Leimert Park’s finest, Dom Kennedy rides his bike to his private studio on a sunny California day. Los Angeles, CA. 2011.
ALLHIPHOP.COM: Your work ethic is undeniable from the countless achievements to your name. How does a 25 year old accomplish so much?
I’ve accomplished a lot of great things early on in my career, but my work has merely just begun. What I’ve accomplished to present date are merely stepping-stones to the things I want to accomplish in the future. The things I have been able to accomplish have been through hard work, vision, consistency, and dedication. I think these are principles that are universally understood and valued when referring to the hustle and success.
ALLHIPHOP.COM: What are you currently working on?
Currently my time is dedicated to getting pLAyground App$ up and running with our first two offerings for the mobile world, #pLAypix and #pLAygroundemoji. I also have a documentary project that I’ve started working on a couple months ago. I’ll get things in full motion for the documentary once my App Company starts to find its own legs. There are definitely some exciting things over the horizon.
ALLHIPHOP.COM: Any exhibitions in the works?

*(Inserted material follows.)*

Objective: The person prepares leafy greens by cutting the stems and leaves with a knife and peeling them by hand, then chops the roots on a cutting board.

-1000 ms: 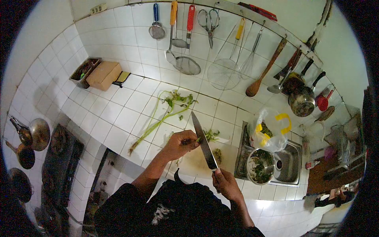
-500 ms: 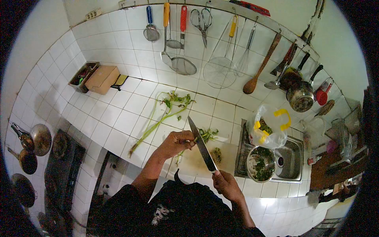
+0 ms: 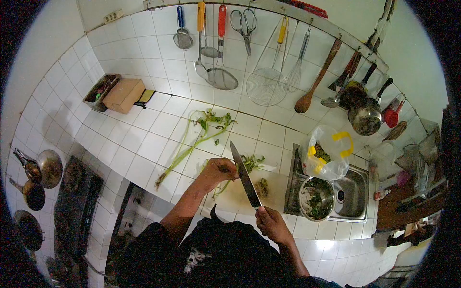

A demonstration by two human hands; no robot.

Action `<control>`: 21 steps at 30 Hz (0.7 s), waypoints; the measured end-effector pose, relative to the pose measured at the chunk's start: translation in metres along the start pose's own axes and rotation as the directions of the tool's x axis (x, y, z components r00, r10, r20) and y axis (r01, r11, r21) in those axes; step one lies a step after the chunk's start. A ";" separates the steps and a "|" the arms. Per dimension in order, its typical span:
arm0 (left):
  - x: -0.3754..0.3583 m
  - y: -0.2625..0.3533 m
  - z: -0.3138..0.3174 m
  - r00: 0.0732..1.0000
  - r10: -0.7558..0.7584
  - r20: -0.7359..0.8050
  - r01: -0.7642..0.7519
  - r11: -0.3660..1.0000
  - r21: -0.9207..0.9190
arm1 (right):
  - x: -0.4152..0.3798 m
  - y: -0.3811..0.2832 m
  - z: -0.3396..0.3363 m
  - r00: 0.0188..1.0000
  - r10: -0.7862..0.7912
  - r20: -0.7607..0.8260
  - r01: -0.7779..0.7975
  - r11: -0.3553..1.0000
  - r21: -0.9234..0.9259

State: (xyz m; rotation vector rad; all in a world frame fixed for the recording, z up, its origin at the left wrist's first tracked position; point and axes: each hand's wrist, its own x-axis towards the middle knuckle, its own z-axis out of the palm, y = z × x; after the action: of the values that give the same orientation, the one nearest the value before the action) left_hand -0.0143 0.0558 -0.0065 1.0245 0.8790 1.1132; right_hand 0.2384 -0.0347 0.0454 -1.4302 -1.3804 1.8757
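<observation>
- Holding 1 knife in the right hand, by the cutting board's near right corner, slanting tip-first toward the far edge.
- Pinching narrowly with the left hand, apparently on greens (grip partly hidden).
- With leafy ends just right of the knife, nearer the left hand.

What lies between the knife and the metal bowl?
Between the knife in the right hand and the bowl, the head view shows a small chopped pile on the cutting board, then the sink's edge.
</observation>
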 end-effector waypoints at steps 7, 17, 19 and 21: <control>0.006 -0.005 -0.011 0.997 -0.012 0.080 0.020 0.995 -0.094 | 0.004 0.017 -0.001 1.000 0.029 0.003 -0.029 0.999 -0.013; 0.006 -0.001 -0.009 0.995 0.018 0.099 -0.019 1.000 0.014 | 0.009 0.001 0.003 0.999 0.043 0.002 -0.043 0.999 0.029; 0.004 0.003 -0.006 1.000 -0.019 0.017 0.020 0.998 -0.055 | 0.012 0.005 0.006 0.998 0.057 0.013 -0.057 0.998 0.036; 0.006 -0.010 -0.009 1.000 0.000 0.010 0.001 0.999 -0.049 | 0.014 0.009 0.008 0.997 0.077 -0.016 -0.077 0.997 -0.007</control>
State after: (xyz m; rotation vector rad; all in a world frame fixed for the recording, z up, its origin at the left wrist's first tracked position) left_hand -0.0190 0.0620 -0.0193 0.9885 0.8398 1.1230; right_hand 0.2278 -0.0314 0.0305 -1.5186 -1.3449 1.9040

None in the immediate future. I’ve had many proposals recently to do a solo exhibition of my work. I feel it’s too early in my career to really showcase what I have in mind. I want my exhibitions to be comparable to Testino and Leibovitz. They’ve worked hard and long to reach those heights. Once I cross that bridge I know I’ve arrived as an artist. Even then, they’ll still be infinite art to create.

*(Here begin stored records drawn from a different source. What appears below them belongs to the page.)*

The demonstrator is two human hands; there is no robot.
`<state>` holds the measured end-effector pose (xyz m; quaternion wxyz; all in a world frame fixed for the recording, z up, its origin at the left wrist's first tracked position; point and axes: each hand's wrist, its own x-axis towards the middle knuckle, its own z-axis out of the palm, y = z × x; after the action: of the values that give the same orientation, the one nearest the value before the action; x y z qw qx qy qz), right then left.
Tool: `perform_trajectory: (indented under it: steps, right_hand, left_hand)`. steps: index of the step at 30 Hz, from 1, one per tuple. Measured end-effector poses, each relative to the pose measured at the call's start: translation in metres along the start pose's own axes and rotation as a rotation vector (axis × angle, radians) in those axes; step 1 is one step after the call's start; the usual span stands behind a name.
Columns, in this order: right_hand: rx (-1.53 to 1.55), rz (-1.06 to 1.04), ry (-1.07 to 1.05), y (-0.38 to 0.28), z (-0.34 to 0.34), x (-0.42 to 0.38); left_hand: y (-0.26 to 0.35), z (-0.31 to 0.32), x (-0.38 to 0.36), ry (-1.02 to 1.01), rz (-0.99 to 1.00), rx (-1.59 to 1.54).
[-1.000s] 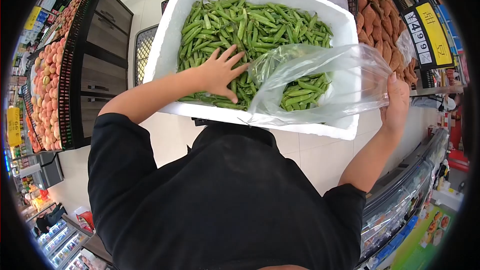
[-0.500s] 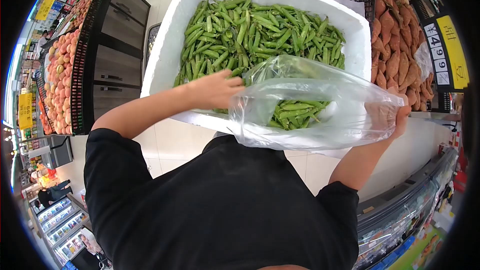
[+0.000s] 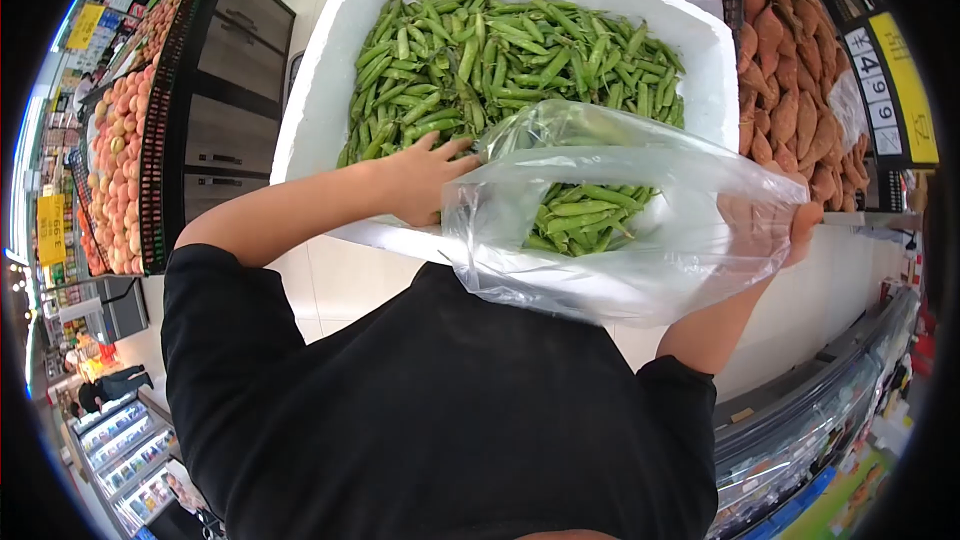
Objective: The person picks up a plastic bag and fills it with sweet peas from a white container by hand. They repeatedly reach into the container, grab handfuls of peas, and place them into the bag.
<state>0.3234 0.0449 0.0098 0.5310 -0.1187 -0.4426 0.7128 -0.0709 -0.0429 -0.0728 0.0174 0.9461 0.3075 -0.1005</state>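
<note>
A wide white foam box (image 3: 310, 110) holds a heap of green pea pods (image 3: 520, 55). My left hand (image 3: 425, 180) is over the near left part of the heap, its fingers apart and the fingertips right at the pods. Beside that hand is the mouth of a clear plastic bag (image 3: 690, 165), spread across the near right part of the box. More pods (image 3: 590, 220) show within the bag's outline. My right hand (image 3: 770, 225) grips the bag's right end, its fingers visible through the film and the thumb at the outer edge.
Sweet potatoes (image 3: 785, 80) are piled to the right of the box, beside a yellow price sign (image 3: 905, 90). On the left, peaches (image 3: 120, 170) fill a black-edged stand with dark drawers (image 3: 235, 90). A chilled display case (image 3: 800, 420) runs along the lower right.
My left hand has shifted a little left, its fingers now more spread at the pods. The bag's mouth has moved slightly left and its lower edge sags lower. My right hand keeps its grip.
</note>
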Motion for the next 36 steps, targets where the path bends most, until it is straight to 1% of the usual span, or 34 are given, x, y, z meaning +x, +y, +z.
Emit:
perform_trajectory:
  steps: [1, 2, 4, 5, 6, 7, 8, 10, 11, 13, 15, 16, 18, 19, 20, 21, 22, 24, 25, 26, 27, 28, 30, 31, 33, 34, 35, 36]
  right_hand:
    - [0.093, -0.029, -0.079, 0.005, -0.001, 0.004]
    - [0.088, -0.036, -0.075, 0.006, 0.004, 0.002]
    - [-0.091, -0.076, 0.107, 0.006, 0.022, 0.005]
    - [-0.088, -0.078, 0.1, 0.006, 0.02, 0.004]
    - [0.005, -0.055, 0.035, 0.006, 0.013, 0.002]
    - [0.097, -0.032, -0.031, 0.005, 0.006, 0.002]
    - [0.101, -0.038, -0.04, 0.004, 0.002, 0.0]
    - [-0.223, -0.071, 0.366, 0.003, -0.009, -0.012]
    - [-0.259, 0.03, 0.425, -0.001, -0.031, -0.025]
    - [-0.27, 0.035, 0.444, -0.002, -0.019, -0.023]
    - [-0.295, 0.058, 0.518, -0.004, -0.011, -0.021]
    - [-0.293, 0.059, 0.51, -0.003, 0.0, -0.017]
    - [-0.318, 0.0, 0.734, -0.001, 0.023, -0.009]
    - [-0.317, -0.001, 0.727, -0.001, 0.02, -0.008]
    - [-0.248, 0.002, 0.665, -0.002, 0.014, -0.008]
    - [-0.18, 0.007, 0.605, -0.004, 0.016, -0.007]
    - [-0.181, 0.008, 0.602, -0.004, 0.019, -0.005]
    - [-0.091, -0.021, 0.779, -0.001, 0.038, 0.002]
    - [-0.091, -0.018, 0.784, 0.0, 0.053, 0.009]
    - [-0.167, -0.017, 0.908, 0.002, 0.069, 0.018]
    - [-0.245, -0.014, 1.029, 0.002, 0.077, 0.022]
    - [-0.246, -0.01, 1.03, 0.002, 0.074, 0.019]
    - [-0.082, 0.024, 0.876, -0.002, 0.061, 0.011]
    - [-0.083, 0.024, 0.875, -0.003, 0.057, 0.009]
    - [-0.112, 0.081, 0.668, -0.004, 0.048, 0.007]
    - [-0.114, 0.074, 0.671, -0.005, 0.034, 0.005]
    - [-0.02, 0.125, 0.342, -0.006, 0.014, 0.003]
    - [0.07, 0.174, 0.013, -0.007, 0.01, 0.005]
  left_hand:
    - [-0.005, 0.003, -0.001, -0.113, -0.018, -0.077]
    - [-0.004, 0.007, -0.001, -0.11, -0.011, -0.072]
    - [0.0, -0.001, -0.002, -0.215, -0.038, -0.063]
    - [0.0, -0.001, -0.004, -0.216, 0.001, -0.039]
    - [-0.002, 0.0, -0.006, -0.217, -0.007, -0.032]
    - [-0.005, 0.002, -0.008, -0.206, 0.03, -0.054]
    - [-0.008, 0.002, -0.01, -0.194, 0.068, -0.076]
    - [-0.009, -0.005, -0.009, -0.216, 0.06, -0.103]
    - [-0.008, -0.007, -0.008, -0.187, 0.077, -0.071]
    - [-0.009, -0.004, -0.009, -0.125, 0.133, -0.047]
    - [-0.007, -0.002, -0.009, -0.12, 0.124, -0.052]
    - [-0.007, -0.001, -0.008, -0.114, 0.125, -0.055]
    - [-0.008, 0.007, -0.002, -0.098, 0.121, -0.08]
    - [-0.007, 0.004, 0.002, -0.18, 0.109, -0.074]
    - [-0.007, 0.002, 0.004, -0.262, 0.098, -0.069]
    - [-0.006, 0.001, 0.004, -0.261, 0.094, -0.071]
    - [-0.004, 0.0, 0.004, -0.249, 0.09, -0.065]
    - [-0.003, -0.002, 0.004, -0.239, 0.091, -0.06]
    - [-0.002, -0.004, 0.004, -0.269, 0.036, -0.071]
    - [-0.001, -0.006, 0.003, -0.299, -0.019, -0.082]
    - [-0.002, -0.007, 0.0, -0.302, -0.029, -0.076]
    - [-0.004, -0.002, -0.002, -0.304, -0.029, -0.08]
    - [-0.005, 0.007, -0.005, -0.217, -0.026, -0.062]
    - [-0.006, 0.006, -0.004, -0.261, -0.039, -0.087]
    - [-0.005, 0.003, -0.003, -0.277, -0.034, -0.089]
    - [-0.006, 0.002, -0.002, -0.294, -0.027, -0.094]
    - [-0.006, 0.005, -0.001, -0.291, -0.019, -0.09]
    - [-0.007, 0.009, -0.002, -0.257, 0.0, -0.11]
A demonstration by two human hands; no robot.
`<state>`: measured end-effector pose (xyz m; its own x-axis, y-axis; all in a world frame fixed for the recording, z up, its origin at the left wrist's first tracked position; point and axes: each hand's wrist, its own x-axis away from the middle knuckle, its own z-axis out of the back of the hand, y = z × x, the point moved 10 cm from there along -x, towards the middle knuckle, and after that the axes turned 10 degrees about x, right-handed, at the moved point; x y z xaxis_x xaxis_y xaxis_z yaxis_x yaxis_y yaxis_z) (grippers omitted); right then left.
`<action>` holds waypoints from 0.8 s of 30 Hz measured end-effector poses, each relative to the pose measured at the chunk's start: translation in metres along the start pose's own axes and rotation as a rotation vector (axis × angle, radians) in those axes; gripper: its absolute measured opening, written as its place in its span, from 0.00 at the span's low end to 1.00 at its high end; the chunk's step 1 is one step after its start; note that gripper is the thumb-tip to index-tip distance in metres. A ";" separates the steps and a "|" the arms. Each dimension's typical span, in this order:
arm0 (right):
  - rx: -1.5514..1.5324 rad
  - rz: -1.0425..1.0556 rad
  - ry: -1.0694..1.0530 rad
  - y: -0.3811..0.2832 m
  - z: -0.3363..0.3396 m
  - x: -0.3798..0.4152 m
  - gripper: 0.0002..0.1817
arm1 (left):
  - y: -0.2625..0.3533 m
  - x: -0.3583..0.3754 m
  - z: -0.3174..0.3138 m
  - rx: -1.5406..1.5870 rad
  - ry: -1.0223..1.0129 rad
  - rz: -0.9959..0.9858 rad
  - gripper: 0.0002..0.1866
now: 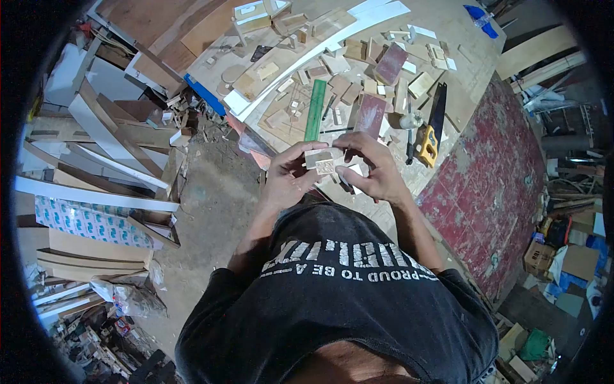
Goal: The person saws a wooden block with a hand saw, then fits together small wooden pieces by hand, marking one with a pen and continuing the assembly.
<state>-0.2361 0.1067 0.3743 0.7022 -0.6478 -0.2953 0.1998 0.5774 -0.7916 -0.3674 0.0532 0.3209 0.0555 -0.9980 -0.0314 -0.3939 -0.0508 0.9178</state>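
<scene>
My left hand (pixel 291 174) and my right hand (pixel 374 169) meet at the near edge of the workbench, just in front of my chest. Between them is a small, pale wooden piece (pixel 325 167), made up of blocky parts. The fingers of both hands are closed around its sides, and they hide part of it. Just beyond the left hand lies a green ruler (pixel 314 109). Past the right fingers there is a reddish-brown flat block (pixel 370 114). A handsaw (pixel 429 146) with a yellow handle rests to the right of my right hand.
Wood offcuts and a small jar (pixel 411 120) crowd the workbench (pixel 470 70). A long white curved strip (pixel 281 80) crosses it. Curved boards (pixel 96 194) are stacked at left. A worn red surface (pixel 483 185) lies right of the bench.
</scene>
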 end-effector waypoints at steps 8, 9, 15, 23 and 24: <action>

Nickerson Gardens Housing Project kids gather around Jay Rock, the local hero who brings hope to the community. Watts, CA. 2008.
ALLHIPHOP.COM: I'm going to reverse a question on you that you ask at the end of all your articles. When it's all said and done, how do you want people to remember you?
This is great question. I always ask this in my interviews because I’m a firm believer in legacy over personal fortune. In other words how did your personal success and accolades contribute to the world and people you met or who met you. I’d like people to remember me as someone who was honest, loyal, hard working, and innovative. Most importantly, I want to be remembered as someone who never made any excuses and confronted all his battles with his head up. I really believe you can do whatever you set your mind too. I don’t say that to be cliché. I really believe everyone is endowed with intelligence and talent. It’s just up to us individually to key in on these talents, hone them, and remove ourselves from the fear of failure. I want my work and life to embody that philosophy, and act as a reference point for someone with similar ambitions in the future.